Again, some of us, who are older, are going to have to have an activist reaction to abuse. And we shouldn't think we have to be perfectly dignified in order to be effective either. I don't know if Ida B Wells cussed anybody out when she was literally CARRIED OUT of a white train car in the late 1800s, but she bit the white train conductor for his trouble. Wells sued and eventually lost her case. But that first protest, her loss of temper included, was practice for bigger things to come. When three friends of hers were lynched so whites could destroy their store (competition), she used her journalism skills to launch the first successful anti-lynching campaign in the United States. She started boycotts that hurt white businesses to the point that white leaders of the town wanted her dead. She even got black people to pick up their stuff and move west to Oklahoma. Then Wells took her anti-lynching campaign to England, the world's largest cotton consumer who was buying the United State's biggest export, southern cotton. Lynching dropped significantly as a result of her efforts, sociological reporting style. The NAACP,of which she was a founding member, used her methods of reporting on lynching to establish itself as a Black Civil Rights Organization.

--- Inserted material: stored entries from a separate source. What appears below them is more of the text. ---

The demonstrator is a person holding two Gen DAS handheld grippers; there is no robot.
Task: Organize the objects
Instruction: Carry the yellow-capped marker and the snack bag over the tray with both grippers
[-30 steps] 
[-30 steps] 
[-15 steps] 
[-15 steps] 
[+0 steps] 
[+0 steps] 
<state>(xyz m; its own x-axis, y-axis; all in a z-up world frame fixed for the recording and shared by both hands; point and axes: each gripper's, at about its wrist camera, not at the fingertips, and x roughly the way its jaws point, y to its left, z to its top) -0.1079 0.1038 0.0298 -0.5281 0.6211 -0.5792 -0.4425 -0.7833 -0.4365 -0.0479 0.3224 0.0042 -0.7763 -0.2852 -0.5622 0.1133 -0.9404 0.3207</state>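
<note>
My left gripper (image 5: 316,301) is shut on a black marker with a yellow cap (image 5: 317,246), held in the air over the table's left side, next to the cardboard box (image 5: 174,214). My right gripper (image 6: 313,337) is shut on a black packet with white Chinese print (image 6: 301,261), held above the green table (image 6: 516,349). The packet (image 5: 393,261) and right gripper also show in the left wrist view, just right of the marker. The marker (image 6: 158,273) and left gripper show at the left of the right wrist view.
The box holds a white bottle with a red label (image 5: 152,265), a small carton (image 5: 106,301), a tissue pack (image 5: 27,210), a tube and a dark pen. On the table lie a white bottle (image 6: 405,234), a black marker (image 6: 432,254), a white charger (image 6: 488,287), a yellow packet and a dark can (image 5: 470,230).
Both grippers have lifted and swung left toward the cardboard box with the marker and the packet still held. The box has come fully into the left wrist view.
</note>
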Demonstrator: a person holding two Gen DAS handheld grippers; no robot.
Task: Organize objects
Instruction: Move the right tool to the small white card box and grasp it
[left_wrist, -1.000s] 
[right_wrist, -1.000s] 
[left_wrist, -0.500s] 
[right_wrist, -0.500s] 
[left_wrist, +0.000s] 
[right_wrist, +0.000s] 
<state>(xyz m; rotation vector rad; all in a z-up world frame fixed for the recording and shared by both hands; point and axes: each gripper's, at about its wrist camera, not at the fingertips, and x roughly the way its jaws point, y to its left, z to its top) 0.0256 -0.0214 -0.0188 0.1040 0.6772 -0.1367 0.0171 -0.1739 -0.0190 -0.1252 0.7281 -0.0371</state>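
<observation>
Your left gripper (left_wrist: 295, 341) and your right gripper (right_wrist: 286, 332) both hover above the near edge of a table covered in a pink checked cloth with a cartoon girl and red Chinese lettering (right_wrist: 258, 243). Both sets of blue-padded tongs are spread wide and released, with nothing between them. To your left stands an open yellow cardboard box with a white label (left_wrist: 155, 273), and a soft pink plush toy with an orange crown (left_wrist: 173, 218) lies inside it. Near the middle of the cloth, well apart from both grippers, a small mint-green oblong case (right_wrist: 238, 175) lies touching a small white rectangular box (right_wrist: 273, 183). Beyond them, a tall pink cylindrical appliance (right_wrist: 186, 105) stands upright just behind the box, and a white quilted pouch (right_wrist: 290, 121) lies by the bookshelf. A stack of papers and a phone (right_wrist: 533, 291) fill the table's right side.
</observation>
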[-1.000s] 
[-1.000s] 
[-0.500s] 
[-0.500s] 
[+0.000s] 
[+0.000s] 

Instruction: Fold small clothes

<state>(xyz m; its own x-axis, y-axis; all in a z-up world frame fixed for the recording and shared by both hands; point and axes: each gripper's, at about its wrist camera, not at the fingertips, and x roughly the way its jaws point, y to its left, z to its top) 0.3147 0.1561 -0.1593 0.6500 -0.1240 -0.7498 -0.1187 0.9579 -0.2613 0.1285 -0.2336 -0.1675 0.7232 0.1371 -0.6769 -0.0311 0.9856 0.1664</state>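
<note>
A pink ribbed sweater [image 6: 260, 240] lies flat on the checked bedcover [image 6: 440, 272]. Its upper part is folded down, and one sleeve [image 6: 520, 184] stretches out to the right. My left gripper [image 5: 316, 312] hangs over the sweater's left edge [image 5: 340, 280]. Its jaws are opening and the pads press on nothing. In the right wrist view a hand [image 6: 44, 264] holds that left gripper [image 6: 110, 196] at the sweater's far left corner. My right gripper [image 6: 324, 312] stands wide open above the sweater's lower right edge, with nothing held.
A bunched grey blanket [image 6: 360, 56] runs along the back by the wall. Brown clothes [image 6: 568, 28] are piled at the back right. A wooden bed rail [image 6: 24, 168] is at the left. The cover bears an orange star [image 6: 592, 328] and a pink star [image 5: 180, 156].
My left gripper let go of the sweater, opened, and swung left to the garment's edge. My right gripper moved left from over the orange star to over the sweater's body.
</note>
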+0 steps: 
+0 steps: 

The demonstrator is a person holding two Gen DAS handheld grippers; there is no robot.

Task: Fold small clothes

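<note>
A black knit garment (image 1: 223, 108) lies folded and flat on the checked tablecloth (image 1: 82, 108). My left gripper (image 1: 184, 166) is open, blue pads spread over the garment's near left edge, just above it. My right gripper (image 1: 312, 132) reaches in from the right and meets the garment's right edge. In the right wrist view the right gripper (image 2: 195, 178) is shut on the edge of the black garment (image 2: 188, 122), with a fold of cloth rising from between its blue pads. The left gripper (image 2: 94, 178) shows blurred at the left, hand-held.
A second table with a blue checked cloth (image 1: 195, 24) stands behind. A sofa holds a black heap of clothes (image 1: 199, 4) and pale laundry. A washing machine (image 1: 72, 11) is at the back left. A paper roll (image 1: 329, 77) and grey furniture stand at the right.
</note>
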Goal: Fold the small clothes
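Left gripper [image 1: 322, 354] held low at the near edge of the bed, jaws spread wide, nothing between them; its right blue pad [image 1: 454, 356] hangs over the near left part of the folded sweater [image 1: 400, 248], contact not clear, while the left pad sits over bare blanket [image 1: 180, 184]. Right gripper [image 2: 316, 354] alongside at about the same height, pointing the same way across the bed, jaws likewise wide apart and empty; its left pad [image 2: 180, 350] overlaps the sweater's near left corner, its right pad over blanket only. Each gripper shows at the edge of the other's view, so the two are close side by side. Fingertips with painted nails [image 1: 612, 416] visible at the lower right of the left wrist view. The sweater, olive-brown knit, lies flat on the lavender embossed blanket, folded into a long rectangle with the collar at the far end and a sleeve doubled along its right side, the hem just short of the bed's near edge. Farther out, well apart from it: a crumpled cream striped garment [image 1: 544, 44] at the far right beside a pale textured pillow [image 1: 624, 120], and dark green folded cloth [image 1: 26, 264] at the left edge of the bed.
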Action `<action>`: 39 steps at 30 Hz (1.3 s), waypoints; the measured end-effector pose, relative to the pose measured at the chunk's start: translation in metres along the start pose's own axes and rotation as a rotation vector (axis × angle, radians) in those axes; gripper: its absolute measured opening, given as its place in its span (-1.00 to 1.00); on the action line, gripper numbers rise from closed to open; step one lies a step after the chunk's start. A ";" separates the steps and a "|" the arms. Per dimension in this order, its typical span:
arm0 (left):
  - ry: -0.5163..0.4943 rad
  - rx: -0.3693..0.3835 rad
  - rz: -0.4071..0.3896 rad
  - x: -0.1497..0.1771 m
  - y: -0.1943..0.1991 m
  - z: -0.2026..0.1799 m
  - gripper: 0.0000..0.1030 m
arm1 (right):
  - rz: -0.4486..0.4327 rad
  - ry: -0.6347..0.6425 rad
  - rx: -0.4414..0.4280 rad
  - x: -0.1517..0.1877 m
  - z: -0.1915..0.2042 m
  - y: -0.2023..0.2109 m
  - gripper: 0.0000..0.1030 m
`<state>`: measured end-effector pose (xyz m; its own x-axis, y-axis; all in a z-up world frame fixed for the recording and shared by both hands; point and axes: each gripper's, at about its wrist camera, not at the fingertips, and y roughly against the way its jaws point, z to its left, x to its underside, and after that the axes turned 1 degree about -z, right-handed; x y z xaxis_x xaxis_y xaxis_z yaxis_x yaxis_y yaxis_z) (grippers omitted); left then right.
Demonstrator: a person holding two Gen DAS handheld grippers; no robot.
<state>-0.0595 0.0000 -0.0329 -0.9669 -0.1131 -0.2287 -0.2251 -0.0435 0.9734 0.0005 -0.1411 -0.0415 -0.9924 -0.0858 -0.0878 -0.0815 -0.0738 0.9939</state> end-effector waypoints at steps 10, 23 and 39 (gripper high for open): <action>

I will never forget the example that Sandra Bland, Ida B Wells-Barnett, and Rosa Parks set for us. I'm glad they were imperfect people with imperfect lives because that means I can do something that has impact too. We just have to be willing to roll the dice and speak truth to power, knowing the outcome isn't going to be up to us. If some of us don't make space for blacks to be human, for kids to wear stupid, low hanging pants because they ARE KIDS for people to get mad when they're getting a legitimate speeding ticket when they're late for work,
then how free are we?
Despite the parallels I've drawn between 300, 200, and 100 years ago and today, all I was talking about was behavior. Clearly, we have made a lot of positive changes in during some very, very small windows of opportunity. Radical Reconstruction was one of those short periods of great advancement. Jim Crow set us back, but only some. The Modern Civil Rights Movement was another small window of opportunity and a bunch of us jumped through it. Black Lives Matter has opened another window. Black death by white cop makes news outlets enough money that they are following social media when such stories go viral. Pushing for body cameras and dash cams are only going to work if we use them go our advantage. And the way to use them to our advantage is to act like a normal human being when at a traffic stop -- except for making sure you keep your hands in plain sight. If you get beat or killed for cause, at least make sure everybody can see it in the video. If a cop says to me, "You seem like you're irritated." I hope I can only hope I have the guts to say, politely, "Yes. I am. Can I have my ticket please." I have the right to be here and act as if I have the same rights as any white person here. If I have to repeat that to myself every day in the mirror I will. In the long run, I believe these cops are about to turn into a self-cleaning oven. They feel so invincible that they're starting to beat white people too -- especially the mentally ill and the homeless. Anything that happens to the black community and is allowed to run unchecked eventually back hands white people across the face. Something is going to change. The only question is, can we help a positive change come faster for us.